Как стайка взъерошенных воробьев, мы, смущаясь и неловко суетясь, расселись по партам. Сидим тихо, пилькаем глазенками.
Учительница по домоводству сначала рассказала нам о своем предмете, поясняя при необходимости на карельском, а затем пустила по партам оформленные альбомы с лучшими образцами детских работ.
Там были шитые и вязаные носочки, рукавички, шапочки, шарфики, платьица, брючки. Все это кукольного размера, даже новорожденному младенцу было бы мало. Я не раз видел, как мать за швейной машинкой зимними вечерами ладила нам обнову, но это было совсем не то…
Мы, нетерпеливо перегибаясь через чужую голову, разглядывали это чудо с завистью, пока оно на соседней парте, и с удовольствием, сколь можно дольше, на полных правах, рассматривали диковинку, когда она попадала нам в руки.
Звонок прогремел резко, нежданно.

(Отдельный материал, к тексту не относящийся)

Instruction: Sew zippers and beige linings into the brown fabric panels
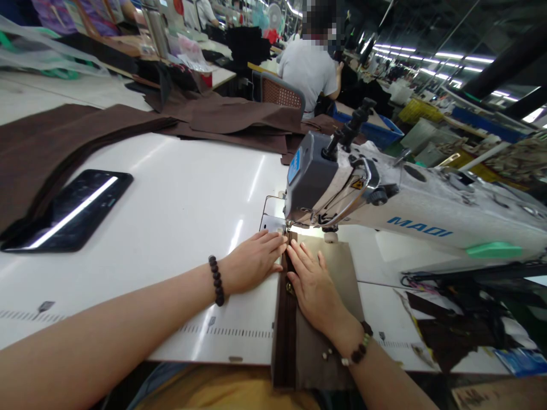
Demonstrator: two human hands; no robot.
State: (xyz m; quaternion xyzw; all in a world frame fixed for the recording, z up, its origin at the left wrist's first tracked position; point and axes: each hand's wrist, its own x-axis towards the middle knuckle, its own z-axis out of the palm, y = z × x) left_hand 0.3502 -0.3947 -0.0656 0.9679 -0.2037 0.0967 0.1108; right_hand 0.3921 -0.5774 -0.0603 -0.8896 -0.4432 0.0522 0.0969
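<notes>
A brown fabric piece (329, 347) lies under the needle area of a sewing machine (367, 193) and hangs over the table's front edge. Along its left side runs a darker strip that looks like a zipper (287, 324), with a small metal slider. My left hand (254, 259) rests flat, fingers stretched out, its fingertips on the strip's left edge near the presser foot. Flat on the fabric just right of the strip is my right hand (314, 285), fingers extended. Neither hand grips anything. The needle itself is hidden behind the machine head.
A dark phone or tablet (70, 210) lies on the white table (183, 199) at left. Stacked brown fabric (239, 122) runs along the back and left. Dark scraps (453, 336) lie at right. Beyond, a person in a light shirt (308, 71) sits near a blue bin (387, 131).
</notes>
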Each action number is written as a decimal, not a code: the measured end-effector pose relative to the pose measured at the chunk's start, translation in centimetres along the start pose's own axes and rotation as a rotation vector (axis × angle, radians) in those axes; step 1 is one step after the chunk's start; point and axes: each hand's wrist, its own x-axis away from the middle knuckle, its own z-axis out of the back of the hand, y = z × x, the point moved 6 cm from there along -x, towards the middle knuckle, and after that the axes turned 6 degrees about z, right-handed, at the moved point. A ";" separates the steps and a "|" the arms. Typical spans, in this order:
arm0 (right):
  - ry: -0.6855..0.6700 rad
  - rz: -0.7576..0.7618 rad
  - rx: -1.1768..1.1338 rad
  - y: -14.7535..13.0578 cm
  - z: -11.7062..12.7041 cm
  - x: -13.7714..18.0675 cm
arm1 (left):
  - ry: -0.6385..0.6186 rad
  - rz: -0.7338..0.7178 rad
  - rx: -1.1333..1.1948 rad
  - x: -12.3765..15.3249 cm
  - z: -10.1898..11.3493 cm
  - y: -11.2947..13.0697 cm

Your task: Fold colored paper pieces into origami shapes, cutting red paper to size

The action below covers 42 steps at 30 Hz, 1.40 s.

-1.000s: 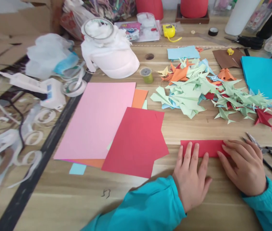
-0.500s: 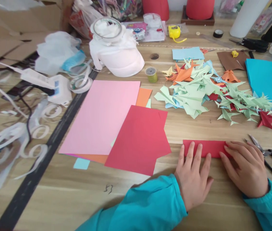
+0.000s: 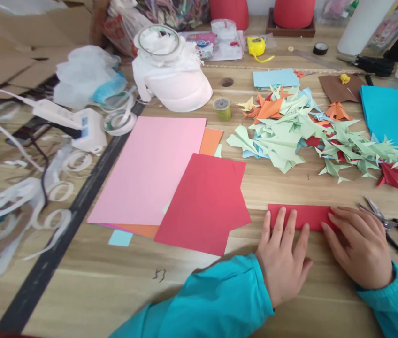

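A strip of folded red paper [image 3: 308, 216] lies flat on the wooden table in front of me. My left hand [image 3: 285, 256] rests over its left part, fingers spread and fingertips pressing on the paper. Around the strip's right end, my right hand [image 3: 359, 246] has its fingers together and bent, the thumb at the lower edge and the fingertips at the upper side. The hand covers that end of the paper. Just beyond my right hand lie black-handled scissors [image 3: 391, 224]. Larger sheets of red paper [image 3: 199, 206] lie to the left, partly over pink paper [image 3: 153, 164].
Behind the strip spreads a pile of folded paper shapes [image 3: 279, 136], mostly pale green. Blue sheets [image 3: 394, 117] lie at right. A thread spool [image 3: 222, 109], a yellow tape measure [image 3: 256, 47] and a white cloth bundle [image 3: 174, 80] stand farther back. Cables and a power adapter [image 3: 91, 130] are at left.
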 end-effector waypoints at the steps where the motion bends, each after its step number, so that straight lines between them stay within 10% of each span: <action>1: -0.001 0.000 -0.004 0.0 0.0 0.0 | 0.001 0.001 -0.001 0.0 0.0 0.0; 42: 0.002 0.015 -0.046 0.1 -0.1 0.1 | 0.020 0.011 0.041 0.2 -0.4 -0.2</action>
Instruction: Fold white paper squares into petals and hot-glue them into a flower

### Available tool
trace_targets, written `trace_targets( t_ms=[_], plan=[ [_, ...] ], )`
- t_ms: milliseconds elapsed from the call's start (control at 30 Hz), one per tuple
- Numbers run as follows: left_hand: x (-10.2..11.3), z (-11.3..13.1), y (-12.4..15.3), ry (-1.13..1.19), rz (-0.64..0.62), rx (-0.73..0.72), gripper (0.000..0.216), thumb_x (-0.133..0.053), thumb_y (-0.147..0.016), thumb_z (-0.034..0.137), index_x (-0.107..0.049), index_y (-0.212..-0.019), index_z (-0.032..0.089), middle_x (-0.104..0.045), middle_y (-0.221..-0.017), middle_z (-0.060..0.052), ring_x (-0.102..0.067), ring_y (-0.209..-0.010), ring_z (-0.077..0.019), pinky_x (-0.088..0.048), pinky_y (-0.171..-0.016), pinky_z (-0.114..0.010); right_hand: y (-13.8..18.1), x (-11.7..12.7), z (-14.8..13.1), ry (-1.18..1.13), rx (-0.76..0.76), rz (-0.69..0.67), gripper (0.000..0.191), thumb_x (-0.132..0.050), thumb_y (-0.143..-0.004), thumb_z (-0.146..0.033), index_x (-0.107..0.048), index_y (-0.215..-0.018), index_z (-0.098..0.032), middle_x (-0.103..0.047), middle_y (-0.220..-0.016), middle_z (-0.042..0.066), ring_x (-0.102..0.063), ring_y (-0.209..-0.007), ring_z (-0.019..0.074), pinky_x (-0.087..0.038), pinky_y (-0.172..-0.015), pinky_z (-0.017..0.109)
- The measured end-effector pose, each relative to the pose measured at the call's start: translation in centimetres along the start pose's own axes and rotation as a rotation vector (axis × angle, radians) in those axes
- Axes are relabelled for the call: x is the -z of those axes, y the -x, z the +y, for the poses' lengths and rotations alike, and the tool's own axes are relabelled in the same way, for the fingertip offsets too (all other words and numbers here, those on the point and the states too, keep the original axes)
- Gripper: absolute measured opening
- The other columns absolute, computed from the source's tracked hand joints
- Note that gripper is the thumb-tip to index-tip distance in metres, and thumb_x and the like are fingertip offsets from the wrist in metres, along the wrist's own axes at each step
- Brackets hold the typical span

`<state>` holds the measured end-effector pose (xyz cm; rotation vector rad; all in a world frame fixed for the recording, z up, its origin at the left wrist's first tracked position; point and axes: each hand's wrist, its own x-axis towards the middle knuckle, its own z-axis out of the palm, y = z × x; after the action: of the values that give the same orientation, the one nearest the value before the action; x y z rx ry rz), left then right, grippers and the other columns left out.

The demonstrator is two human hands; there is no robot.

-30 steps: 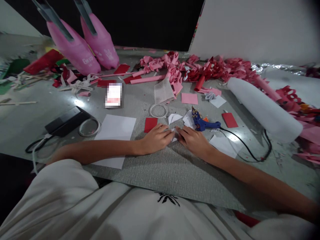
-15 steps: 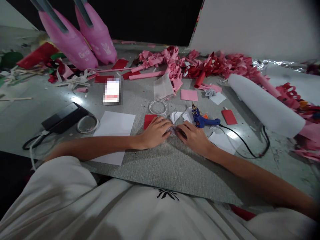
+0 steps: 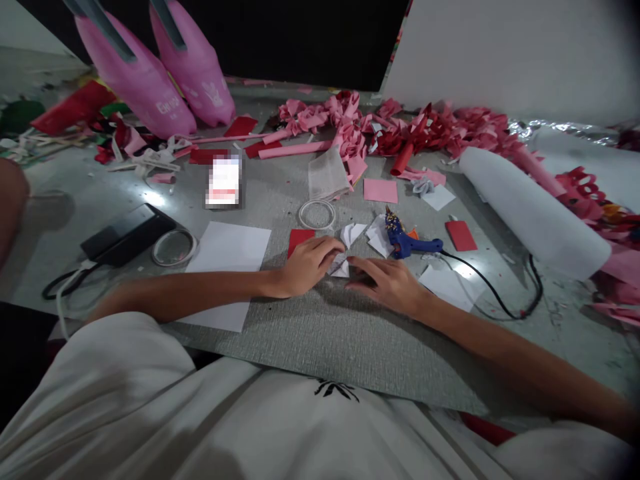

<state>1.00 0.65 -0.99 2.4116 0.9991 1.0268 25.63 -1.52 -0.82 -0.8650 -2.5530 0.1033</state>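
My left hand (image 3: 309, 265) and my right hand (image 3: 387, 283) rest on a grey textured mat (image 3: 345, 340), meeting over a small folded white paper piece (image 3: 341, 267). The left fingers pinch and press its left edge. The right fingers lie extended and flat beside it, their tips touching it. A red paper rectangle (image 3: 299, 238) lies just beyond the left hand. More folded white pieces (image 3: 351, 233) sit just past the fingertips. A blue glue gun (image 3: 407, 242) with a black cord lies close to the right hand.
A white sheet (image 3: 227, 263) lies left of the mat, with tape rings (image 3: 175, 247) and a black device (image 3: 125, 233) beyond it. A white roll (image 3: 530, 213) lies at right. Pink and red paper flowers (image 3: 380, 130) and two pink bags (image 3: 165, 80) line the back.
My hands have spread slightly apart, uncovering the folded white piece between them. The right fingers have flattened out. A blurred shape has entered at the left edge.
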Motion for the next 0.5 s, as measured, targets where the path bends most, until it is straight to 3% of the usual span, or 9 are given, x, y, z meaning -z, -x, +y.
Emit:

Урок закончился. Оглядываясь на альбом, мы в полном замешательстве покинули класс.
Прошла перемена и начался следующий урок. Достаём учебники. Ноги еще не остановились. Еще скачут. Голова следом. Усаживаемся поудобнее. Затихающим эхом ниспадают до шепота фразы. Алла Ивановна степенно встает из-за учительского стола, подходит к доске и берет кусочек мела. Пробует писать. Мел крошится. Белые хрупкие кусочки мелкой пылью струятся из-под руки.
Вдруг дверь в класс резко распахивается. К нам не заходит — вбегает — учительница домоводства. Прическа сбита набок. На лице красные пятна.
— Ребята, пропала рукавичка! — и, не дав никому опомниться, выпалила: — Взял кто-то из вас…
Для наглядности она резко выдернула из-за спины альбом с образцами и, широко раскрыв, подняла его над головой. Страничка была пустая. На том месте, где недавно жил крохотный пушистый комочек, я это хорошо запомнил, сейчас торчал только короткий обрывок чёрной нитки.
Повисла недобрая пауза. Алла Ивановна цепким взглядом прошлась по каждому и стала по очереди опрашивать.
— Кондроева?
— Гусев?
— Ретукина?
— Яковлев?
Очередь дошла до меня... Двинулась дальше.
Ребята, робея, вставали из-за парты и, понурив голову, выдавливали одно и то же: «Я не брал, Алла Ивановна».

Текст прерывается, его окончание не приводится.